IN THE COURT OF CRIMINAL APPEALS

OF TEXAS



NO. PD-0495-11
NARADA HICKS, Appellant


v.



THE STATE OF TEXAS



ON PETITION FOR DISCRETIONARY REVIEW

FROM THE FOURTEENTH COURT OF APPEALS

HARRIS COUNTY

Cochran, J., delivered the opinion of the unanimous Court.

O P I N I O N



Appellant was charged with intentional or knowing aggravated assault after he and Angelo Jackson got into a fight over borrowed shoes that ended with Angelo being shot in the leg. The trial judge instructed the jury on intentional or knowing aggravated assault, as charged in the indictment, and he also gave a separate instruction for reckless aggravated assault. The jury convicted appellant of reckless aggravated assault. The court of appeals held that the trial judge erred in giving any instruction on reckless aggravated assault because (1) the original indictment did not charge a reckless state of mind, and (2) reckless aggravated assault is not a lesser-included offense of intentional aggravated assault. (1)

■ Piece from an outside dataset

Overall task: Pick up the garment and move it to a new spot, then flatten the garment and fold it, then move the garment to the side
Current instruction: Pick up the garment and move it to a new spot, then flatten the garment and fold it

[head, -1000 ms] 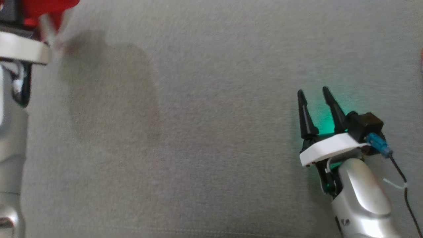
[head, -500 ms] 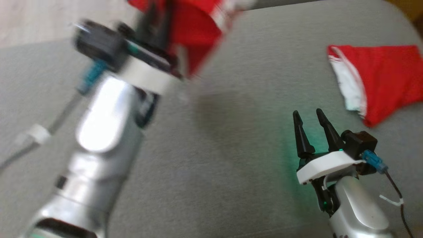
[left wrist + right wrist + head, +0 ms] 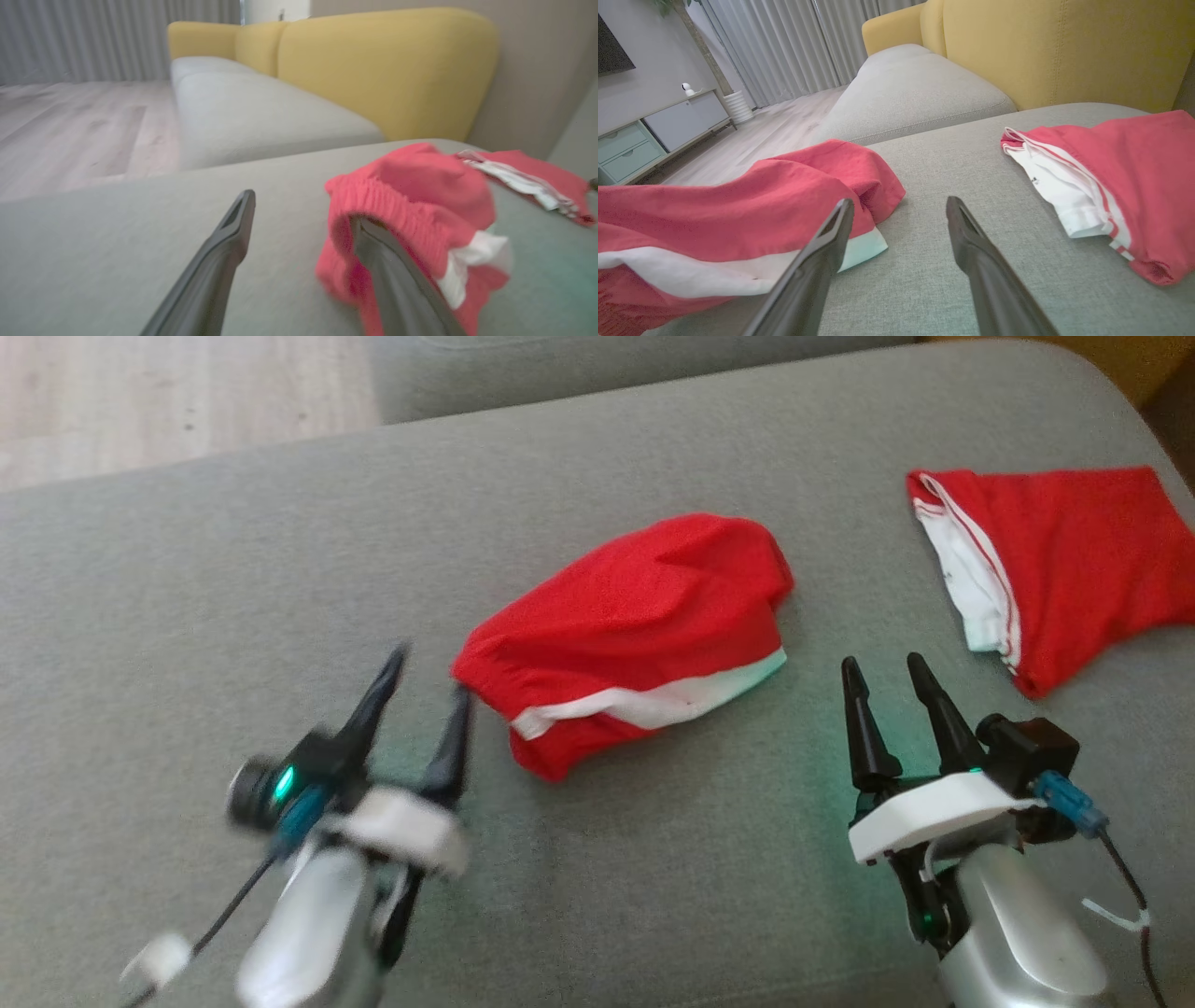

We granted review to resolve a conflict between the courts of appeals on whether "reckless aggravated assault" is a lesser-included offense of intentional or knowing aggravated assault. (2) Applying the plain language of Article 37.09 and adhering to our opinion in Rocha v. State, (3) we conclude that it is. Therefore, the trial judge did not err by instructing the jury on reckless aggravated assault as a lesser-included offense.

I. Appellant and Angelo Jackson, both from New Orleans, met in 2005 when they attended high school in Houston after Hurricane Katrina. The two became friends in 2007 when Angelo helped appellant get a job at Pizza Hut. In November 2007, Angelo borrowed a pair of high-top Prada shoes from appellant. (4)

Angelo told appellant he was going to New Orleans for the weekend and gave appellant $30 for the use of the shoes. While Angelo was in New Orleans, his car broke down, and he couldn't return to Houston. Three months later, Angelo enlisted in the Army. After finishing his basic training, Angelo returned to Houston to visit his mother.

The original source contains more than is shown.